This homework uses dplyr, gridExtra, ggplot2 and tidyr not included in code.
flights <- read.csv("C:/Users/Exped/Desktop/Textbooks/607 Homeworks/Completed607/flights.csv")
flights
## X X.1 Los.Angeles Phoenix San.Diego San.Francisco Seatlle
## 1 ALASKA on time 497 221 212 503 1841
## 2 delayed 62 12 20 102 305
## 3 NA NA NA NA NA
## 4 AMWEST on time 694 4840 383 320 201
## 5 delayed 117 415 65 129 61
flights = flights[!is.na(flights$Los.Angeles),]
names(flights)[1:2] = c("Airline","Arrival")
flights
## Airline Arrival Los.Angeles Phoenix San.Diego San.Francisco Seatlle
## 1 ALASKA on time 497 221 212 503 1841
## 2 delayed 62 12 20 102 305
## 4 AMWEST on time 694 4840 383 320 201
## 5 delayed 117 415 65 129 61
If there were more than 4 rows, I Would use the seq() method to fill in the table. (Provided there was an innate order to the flights data.)
flights$Airline[2] = 'ALASKA'
flights$Airline[4] = 'AMWEST'
The next two lines of code, we use Tidyr to gather all the individual city columns between columns 2 and 8 Once we have that, we continue to tidy the dataframe by spreading the data so that The Arrival column, becomes less redundant by turning its complementary values into their own columns, while eliminating the Arrival column.
flights = gather(flights,"City","Freq",3:7)
flights = spread(flights,Arrival,Freq)
flights = mutate(flights,
total = delayed + `on time`)
flights = mutate(flights,
delay = round(100*delayed/(`on time` + delayed),2))
flights
## Airline City delayed on time total delay
## 1 ALASKA Los.Angeles 62 497 559 11.09
## 2 ALASKA Phoenix 12 221 233 5.15
## 3 ALASKA San.Diego 20 212 232 8.62
## 4 ALASKA San.Francisco 102 503 605 16.86
## 5 ALASKA Seatlle 305 1841 2146 14.21
## 6 AMWEST Los.Angeles 117 694 811 14.43
## 7 AMWEST Phoenix 415 4840 5255 7.90
## 8 AMWEST San.Diego 65 383 448 14.51
## 9 AMWEST San.Francisco 129 320 449 28.73
## 10 AMWEST Seatlle 61 201 262 23.28
avgDelayALASKA = mean(select(flights,delay)[[1]][1:5])
avgDelayAMWEST = mean(select(flights,delay)[[1]][6:10])
avgDelayALASKA # Average of probability of delayed flights per city (ALASKA airlines)
## [1] 11.186
avgDelayAMWEST # Average of probability of delayed flights per city (AMWEST airlines)
## [1] 17.77
The numbers above imply that if ALASKA airlines were to host flights to other cities, we could expect less delayed flights than if AMWEST were to host the same flights. If we look at the data from some ggplots, we’ll see that AMWEST has more delays in every city, and conducts a majority of their flights from Phoenix. Interesting to note in regards to AMWEST, that as the number of flights per city decrease, the ratio of delayed flights increase.

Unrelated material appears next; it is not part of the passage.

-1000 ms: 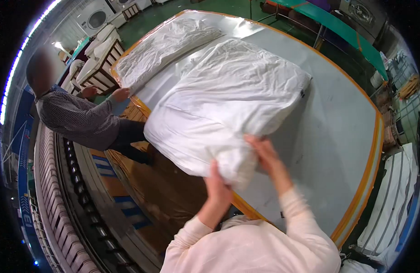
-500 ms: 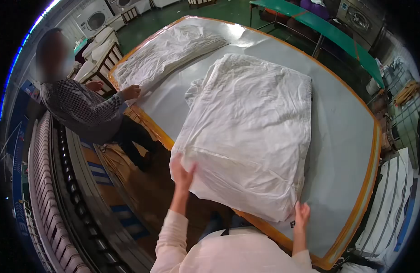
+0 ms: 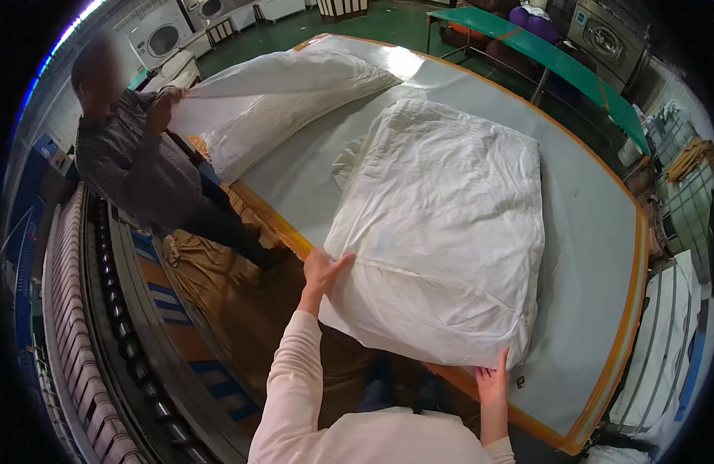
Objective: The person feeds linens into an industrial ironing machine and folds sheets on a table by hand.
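A folded white cloth (image 3: 450, 224) lies flat on the grey table (image 3: 589, 255), its near edge reaching the table's orange-trimmed front edge. My left hand (image 3: 324, 272) is at the cloth's left edge, thumb on top and the other fingers partly hidden beside it. At the near right corner, my right hand (image 3: 493, 377) touches the cloth with its fingers apart. Some crumpled white fabric (image 3: 347, 164) sticks out beyond the cloth's far left side.
At the left, a person (image 3: 140, 147) lifts the edge of a second white cloth (image 3: 272, 108) on the table. A slatted machine with rollers (image 3: 82, 332) runs along the left. A green bench (image 3: 546, 58) and washing machines stand behind.
The near cloth, bunched up earlier, now lies flat, slightly farther right than half a second ago. My hands moved apart to its edges. The other person has raised the second cloth's edge.
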`<state>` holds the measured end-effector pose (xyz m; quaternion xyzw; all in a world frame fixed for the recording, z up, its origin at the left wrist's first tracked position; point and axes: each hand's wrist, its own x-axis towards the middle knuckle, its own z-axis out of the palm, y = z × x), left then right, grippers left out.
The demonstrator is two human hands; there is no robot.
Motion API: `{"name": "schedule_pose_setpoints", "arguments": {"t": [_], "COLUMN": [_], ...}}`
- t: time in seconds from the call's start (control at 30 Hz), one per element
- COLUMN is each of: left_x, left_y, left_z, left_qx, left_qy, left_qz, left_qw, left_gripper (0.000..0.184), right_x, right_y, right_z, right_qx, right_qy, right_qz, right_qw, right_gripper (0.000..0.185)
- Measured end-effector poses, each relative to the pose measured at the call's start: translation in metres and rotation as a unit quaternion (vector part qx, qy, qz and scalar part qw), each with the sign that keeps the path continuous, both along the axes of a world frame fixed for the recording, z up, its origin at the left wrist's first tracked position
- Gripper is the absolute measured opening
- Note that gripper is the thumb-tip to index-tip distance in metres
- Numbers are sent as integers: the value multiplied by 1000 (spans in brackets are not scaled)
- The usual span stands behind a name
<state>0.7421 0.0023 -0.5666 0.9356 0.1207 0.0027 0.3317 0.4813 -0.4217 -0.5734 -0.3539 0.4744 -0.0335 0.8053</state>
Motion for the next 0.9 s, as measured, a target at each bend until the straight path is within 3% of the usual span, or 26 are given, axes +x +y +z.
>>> {"name": "schedule_pose_setpoints", "arguments": {"t": [0.2, 0.3, 0.43, 0.53, 0.6, 0.63, 0.67, 0.7, 0.77, 0.83, 0.9], "left_x": [-2, -19, -79, -152, -206, -227, -246, -259, -279, -280, -258], "left_y": [-2, -21, -88, -180, -258, -314, -357, -402, -489, -575, -595], "left_z": [-17, -10, 2, -3, -19, 14, 25, 38, 39, 32, 31], "left_qx": [-121, -196, -255, -285, -308, -281, -371, -494, -513, -565, -553], "left_qy": [-15, 29, -13, -73, 1, -36, 173, 247, 226, 235, 212], "left_qz": [34, 64, 93, 151, 178, 167, 164, 114, -70, -187, -342], "left_qw": [992, 978, 962, 944, 935, 944, 898, 826, 825, 769, 729], "left_gripper": [70, 67, 55, 47, 45, 43, 41, 39, 43, 46, 44], "right_x": [62, 94, 110, 137, 171, 194, 217, 251, 278, 273, 242], "right_y": [7, -19, -104, -208, -288, -336, -367, -433, -456, -466, -465], "right_z": [8, 19, 25, 36, 49, 57, 77, 51, 89, 94, 109], "right_qx": [-127, -237, -262, -343, -366, -374, -511, -555, -696, -723, -743], "right_qy": [36, -25, -59, -14, 8, -43, -18, -39, 19, -55, -79], "right_qz": [-80, -77, -19, 59, 107, 185, 229, 242, 167, 206, 241], "right_qw": [988, 968, 963, 937, 924, 908, 828, 795, 698, 657, 620], "right_gripper": [78, 66, 64, 76, 76, 72, 65, 69, 71, 71, 64]}}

figure1 =ggplot(flights, aes(x = Airline, y=delay/100, fill = City)) +
geom_bar(stat="identity",position="dodge") +
xlab("Airlines") + ylab("Average probability of delay")
figure2 = ggplot(flights, aes(x = Airline, y=total, fill = City)) +
geom_bar(stat="identity",position="dodge") +
xlab("Airlines") + ylab("Amount of flights")

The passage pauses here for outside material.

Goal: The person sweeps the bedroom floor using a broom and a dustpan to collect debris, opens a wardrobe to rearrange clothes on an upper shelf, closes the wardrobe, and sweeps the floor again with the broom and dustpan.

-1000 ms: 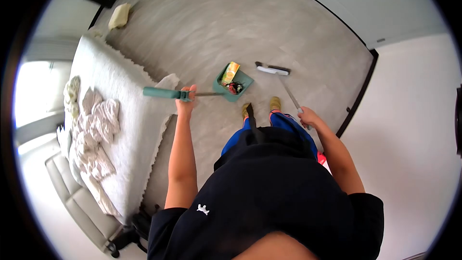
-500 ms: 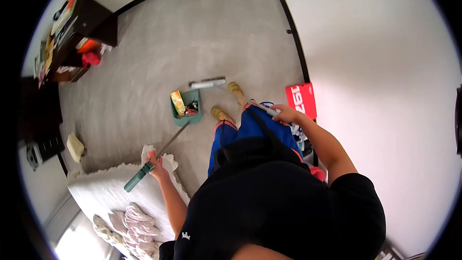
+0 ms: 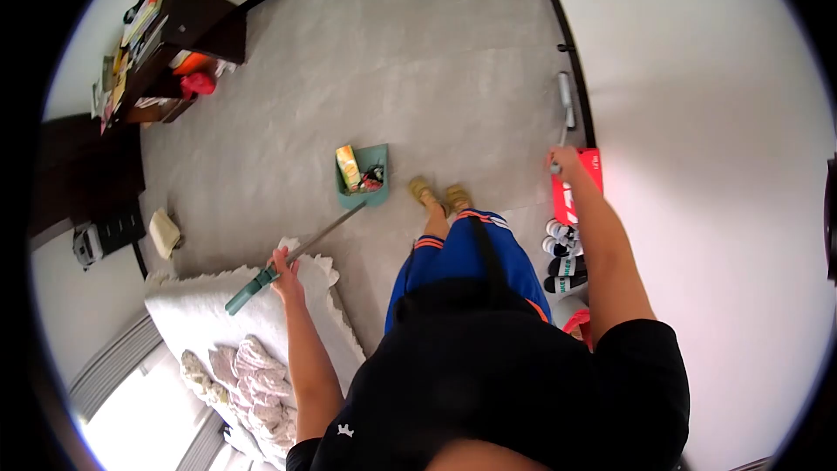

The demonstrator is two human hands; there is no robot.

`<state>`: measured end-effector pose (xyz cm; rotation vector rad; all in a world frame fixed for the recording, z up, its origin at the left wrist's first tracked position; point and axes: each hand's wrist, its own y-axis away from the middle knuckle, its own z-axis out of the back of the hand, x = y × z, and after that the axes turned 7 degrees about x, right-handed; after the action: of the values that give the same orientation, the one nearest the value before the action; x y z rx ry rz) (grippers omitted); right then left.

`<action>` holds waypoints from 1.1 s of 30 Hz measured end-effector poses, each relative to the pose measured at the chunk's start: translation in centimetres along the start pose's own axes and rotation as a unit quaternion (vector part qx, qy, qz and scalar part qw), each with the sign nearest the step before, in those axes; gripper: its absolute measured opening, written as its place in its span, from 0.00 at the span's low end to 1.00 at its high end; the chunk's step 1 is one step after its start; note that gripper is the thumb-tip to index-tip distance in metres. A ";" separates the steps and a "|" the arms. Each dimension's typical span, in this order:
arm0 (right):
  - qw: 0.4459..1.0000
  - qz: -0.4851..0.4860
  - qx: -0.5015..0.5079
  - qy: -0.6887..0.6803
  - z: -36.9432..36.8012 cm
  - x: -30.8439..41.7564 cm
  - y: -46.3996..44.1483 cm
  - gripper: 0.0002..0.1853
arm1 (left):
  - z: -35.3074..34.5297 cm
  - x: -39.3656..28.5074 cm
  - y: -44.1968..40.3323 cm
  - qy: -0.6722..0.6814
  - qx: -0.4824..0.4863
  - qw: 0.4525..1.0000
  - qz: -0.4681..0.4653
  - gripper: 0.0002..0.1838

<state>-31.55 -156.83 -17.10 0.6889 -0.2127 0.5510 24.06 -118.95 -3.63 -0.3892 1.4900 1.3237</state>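
Observation:
A green long-handled dustpan (image 3: 377,157) rests on the grey floor, holding a yellow carton (image 3: 348,167) and some small dark and red litter. Its handle runs down to my left hand (image 3: 283,276), whose fingers are wrapped round it near the green grip. At the right, my right hand (image 3: 564,163) is closed on the grey handle of a broom. The broom head (image 3: 566,100) lies beside the dark skirting at the foot of the white wall, above a red box (image 3: 590,173) that my hand and forearm partly cover.
Shoes (image 3: 560,238) and slippers (image 3: 567,275) stand below the red box. A dark shelf (image 3: 205,22) with books and a red item is at the upper left. The bed (image 3: 192,296) with crumpled cloth is at lower left, near a cream cushion (image 3: 164,234).
The broom has swung from beside the dustpan to the right wall, with my right hand still on it. The view has shifted, and my feet are now closer together. The dustpan stays in my left hand.

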 end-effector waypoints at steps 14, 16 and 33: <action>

grid.arrange(figure1,figure2,ncol=2)
Next we demonstrate some piping (not TOO good at yet, getting then hang of it), and we get the average probability of delay per airline. This is a better approach than the average of individual probabilities because it accounts for the variance in number of city flights.
summarisedData = flights %>% group_by(Airline) %>% summarise(totalDelayed = sum(delayed), totalOntime = sum(`total`), avgDelay = totalDelayed/totalOntime*100)
summarisedData
## # A tibble: 2 × 4
## Airline totalDelayed totalOntime avgDelay
## <fctr> <int> <int> <dbl>
## 1 ALASKA 501 3775 13.27152
## 2 AMWEST 787 7225 10.89273
From here, we see that the above statement is not wrong, but does not give us an accurate account to the majority of all flights per airline; because AMWEST hosts a majority of their flights from Phoenix, and there are fewer delays in Phoenix for AMWEST, the actual probability of a delay for a randomly selected flight from AMWEST is actually lower than ALASKA airlines which did show us less probability for delays specific for a newly acquired destination (city.)